Bu açıklamalardan sonra "Benim vurgulamaya calıştıgım nokta çogunlugun haklı olup olmadıgı degil, Caferilerin alem-i islam'la çelişip çelişmedikleridir, hatta catışıp çatışmadıkları hususudur" cümlesi de cevabını bulmuştur herhalde. Zira Bu cümleden maksadınız eğer fikri açıdan Caferilerin diğer müslüman kardeşleriyle bazı konularda da olsa farklı düşünüp düşünmedikleri ise bunun cevabı evettir (Elbette ortak yönlerimizde bir hayli çoktur elhamdulillah). Fakat bu farklılık eğer (en azından onların kendilerine göre) bir takım delillere dayanıyorsa ne gam! Başkalarının da bunu asla yadırgamamaları gerekir diye düşünüyoruz. Zaten Sünni Camiasında da her kesin her konuda aynı düşündüğünü iddia etmek de yersiz olsa gerek. Tabi her kesin de karşı tarafın görüş ve delillerini öğrenme merakı hatta zarureti de yadırganmamalı, hatta teşvik edilmelidir. Hatta bunu sağlıklı bir vahdetin zaruretlerinden olarak görüyoruz. Artık getirilen delillerin kabul görüp görmemesi ayrı bir konudur ve her kesin vicdani bir meselesidir. Aziz Kitabımız da zaten bunu bize tavsiye etmiyor mu?:
"(Ey habibim,) müjde ver benim o kullarıma ki sözleri dinler ve en güzeline uyarlar. İşte onlardır Allah'ın hidayete eriştirdikleri ve halis akıl sahipleri." (Zumer, 17-18)
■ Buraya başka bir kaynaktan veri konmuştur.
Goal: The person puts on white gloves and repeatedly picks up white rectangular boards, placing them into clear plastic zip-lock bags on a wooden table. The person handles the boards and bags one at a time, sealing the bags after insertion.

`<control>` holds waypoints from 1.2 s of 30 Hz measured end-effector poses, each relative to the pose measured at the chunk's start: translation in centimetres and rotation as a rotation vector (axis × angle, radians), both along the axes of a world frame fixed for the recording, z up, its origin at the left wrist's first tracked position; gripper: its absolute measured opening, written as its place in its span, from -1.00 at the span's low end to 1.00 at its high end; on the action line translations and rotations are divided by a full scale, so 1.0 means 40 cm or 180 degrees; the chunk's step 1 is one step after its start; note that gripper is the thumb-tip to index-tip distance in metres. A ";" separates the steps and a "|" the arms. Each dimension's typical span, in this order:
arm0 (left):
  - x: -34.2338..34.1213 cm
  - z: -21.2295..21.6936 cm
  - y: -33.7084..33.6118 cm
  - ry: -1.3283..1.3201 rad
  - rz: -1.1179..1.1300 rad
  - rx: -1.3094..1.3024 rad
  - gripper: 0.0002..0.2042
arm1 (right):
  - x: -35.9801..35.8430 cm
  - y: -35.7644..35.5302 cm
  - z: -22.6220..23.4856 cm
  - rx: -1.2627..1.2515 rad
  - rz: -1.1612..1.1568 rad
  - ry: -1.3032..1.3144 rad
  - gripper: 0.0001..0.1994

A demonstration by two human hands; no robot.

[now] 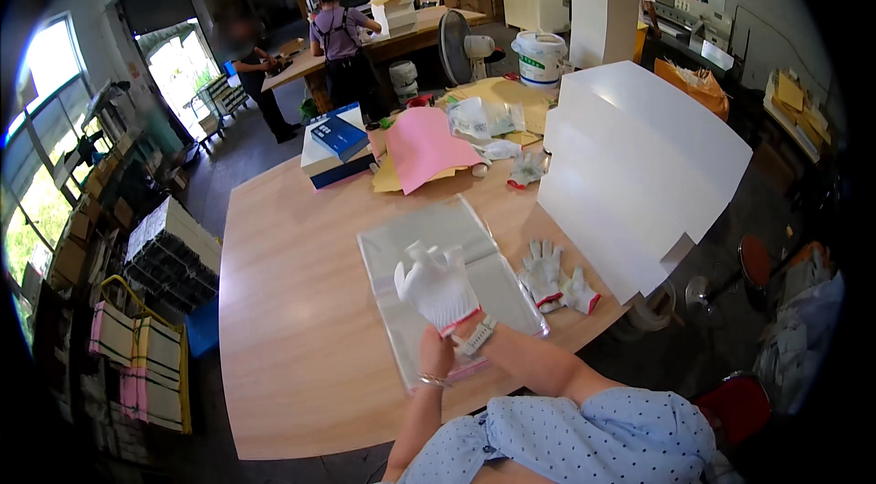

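A white knitted glove with a red cuff covers my right hand, whose fingers are spread and hold nothing. My bare left hand, with a bracelet at the wrist, is closed at the glove's red cuff, beside the watch on my right wrist. Both hands are over a stack of clear plastic sheets or bags on the wooden table. Just right of the stack lie two used grey-white gloves with red cuffs.
A large white board box stands at the table's right edge. Farther back are blue boxes, pink paper, another glove, a white bucket and a fan. Several people work beyond. Bundled stacks stand left.
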State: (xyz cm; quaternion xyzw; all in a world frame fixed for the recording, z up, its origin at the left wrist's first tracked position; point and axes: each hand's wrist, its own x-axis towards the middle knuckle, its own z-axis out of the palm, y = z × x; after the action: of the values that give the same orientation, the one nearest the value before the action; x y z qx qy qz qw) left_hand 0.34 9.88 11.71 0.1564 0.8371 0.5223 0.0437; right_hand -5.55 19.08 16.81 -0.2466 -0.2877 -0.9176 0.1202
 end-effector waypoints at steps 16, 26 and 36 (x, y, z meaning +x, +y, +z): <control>0.186 0.093 0.054 0.0139 -0.1781 -0.0349 -0.79 | 0.337 0.178 -0.169 0.2783 -0.1271 -0.1726 -0.68; 0.294 0.174 0.163 0.2044 -0.2062 -0.0900 -0.88 | 0.455 0.200 -0.284 0.2620 -0.1653 -0.2398 -0.66; 0.412 0.229 0.379 -0.0073 -0.2646 -0.0471 -0.76 | 0.533 0.467 -0.154 0.3768 -0.2017 -0.1759 -0.64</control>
State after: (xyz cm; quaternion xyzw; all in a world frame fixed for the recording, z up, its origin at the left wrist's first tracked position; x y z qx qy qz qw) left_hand 16.82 25.04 20.88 0.4715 0.7375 0.4005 0.2711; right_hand 15.77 37.75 10.64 0.0291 0.3226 -0.9391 -0.1152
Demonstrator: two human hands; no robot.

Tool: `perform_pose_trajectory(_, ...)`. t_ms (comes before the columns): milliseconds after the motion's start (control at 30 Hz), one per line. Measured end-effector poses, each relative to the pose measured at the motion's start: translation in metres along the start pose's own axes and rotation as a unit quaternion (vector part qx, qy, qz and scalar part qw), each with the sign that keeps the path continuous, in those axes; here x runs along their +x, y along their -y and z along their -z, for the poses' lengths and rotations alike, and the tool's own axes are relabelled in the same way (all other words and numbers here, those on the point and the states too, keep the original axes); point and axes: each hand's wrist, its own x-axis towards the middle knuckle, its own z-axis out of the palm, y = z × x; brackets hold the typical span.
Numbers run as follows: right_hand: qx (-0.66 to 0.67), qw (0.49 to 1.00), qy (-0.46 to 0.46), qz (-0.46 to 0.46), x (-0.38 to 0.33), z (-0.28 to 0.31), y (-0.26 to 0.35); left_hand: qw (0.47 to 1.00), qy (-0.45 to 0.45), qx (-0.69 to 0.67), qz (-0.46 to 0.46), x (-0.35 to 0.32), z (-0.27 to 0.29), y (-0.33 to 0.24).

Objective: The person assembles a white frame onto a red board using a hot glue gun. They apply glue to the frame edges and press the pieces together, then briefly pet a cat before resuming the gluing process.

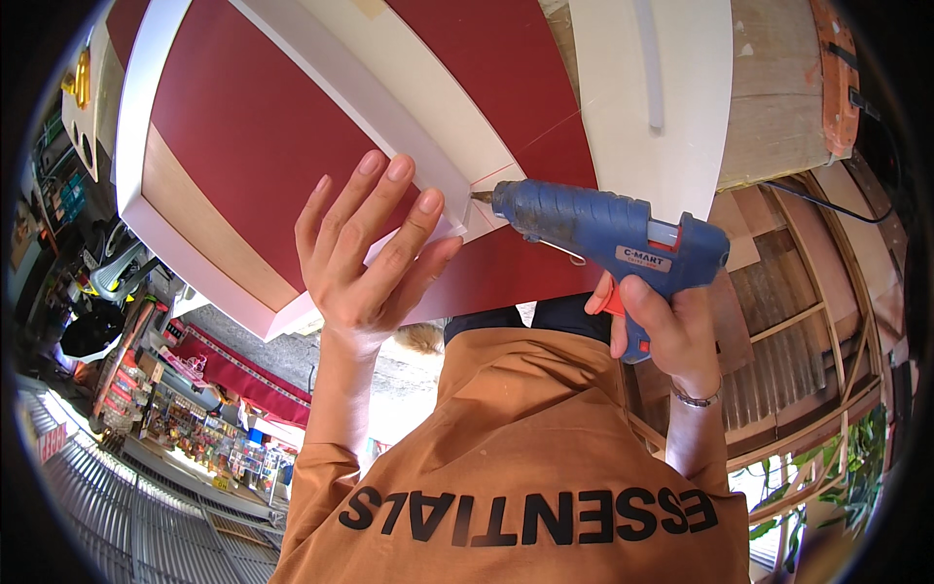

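Note:
A blue hot glue gun (574,219) with a red trigger is gripped in my right hand (671,331), its nozzle pointing left. The nozzle tip meets or nearly meets the corner of a white raised frame (389,136) on a dark red board (525,88). Part of a glue stick shows at the gun's back opening. My left hand (375,243) is spread over the frame's near corner, fingers apart and holding nothing. Whether its fingertips touch the frame I cannot tell. Pale strips and thin lines mark the board beside the nozzle.
A white panel (671,88) lies right of the red board, with a pale translucent stick (650,68) on it. Beyond it are a wooden board (778,97) and an orange tool case (837,78). Wood offcuts (778,341) lie at right; shelves of goods (209,438) stand at lower left.

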Motion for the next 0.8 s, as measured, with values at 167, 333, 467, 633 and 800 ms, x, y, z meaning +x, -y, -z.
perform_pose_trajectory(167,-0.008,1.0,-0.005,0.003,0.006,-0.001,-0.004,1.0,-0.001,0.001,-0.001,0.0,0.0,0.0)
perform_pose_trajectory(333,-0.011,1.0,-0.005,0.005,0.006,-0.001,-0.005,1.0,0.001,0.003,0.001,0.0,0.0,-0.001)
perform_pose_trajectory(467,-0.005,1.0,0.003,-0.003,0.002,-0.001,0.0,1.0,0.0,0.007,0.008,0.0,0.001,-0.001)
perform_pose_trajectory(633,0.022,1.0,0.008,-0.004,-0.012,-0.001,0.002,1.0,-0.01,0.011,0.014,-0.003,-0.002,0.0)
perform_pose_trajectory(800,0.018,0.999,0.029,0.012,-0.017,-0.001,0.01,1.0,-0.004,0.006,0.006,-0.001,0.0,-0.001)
Ama eğer yukarıdaki cümleden, farklılıkları bir kavga ve niza vesilesi haline dönüştürmek ise bunu biz asla tasvip etmeyiz. Eğer bu mezhebe mensup birilerinden de böyle bir şey müşahede edilirse bu onun yanlışıdır ve bu mezhebi asla bağlamaz. Nitekim Sünni olduklarını iddia edenlerden de bazıları bazen aynı yanlış tutumlar içerisine girebiliyorlar. Bize düşen, elimizden geldiği kadar daima bu tür davranışların (kim tarafından olursa olsun) karşısına geçmek ve Ümmeti birbirine düşürmek isteyenlerin oyunlarına gelmemektir.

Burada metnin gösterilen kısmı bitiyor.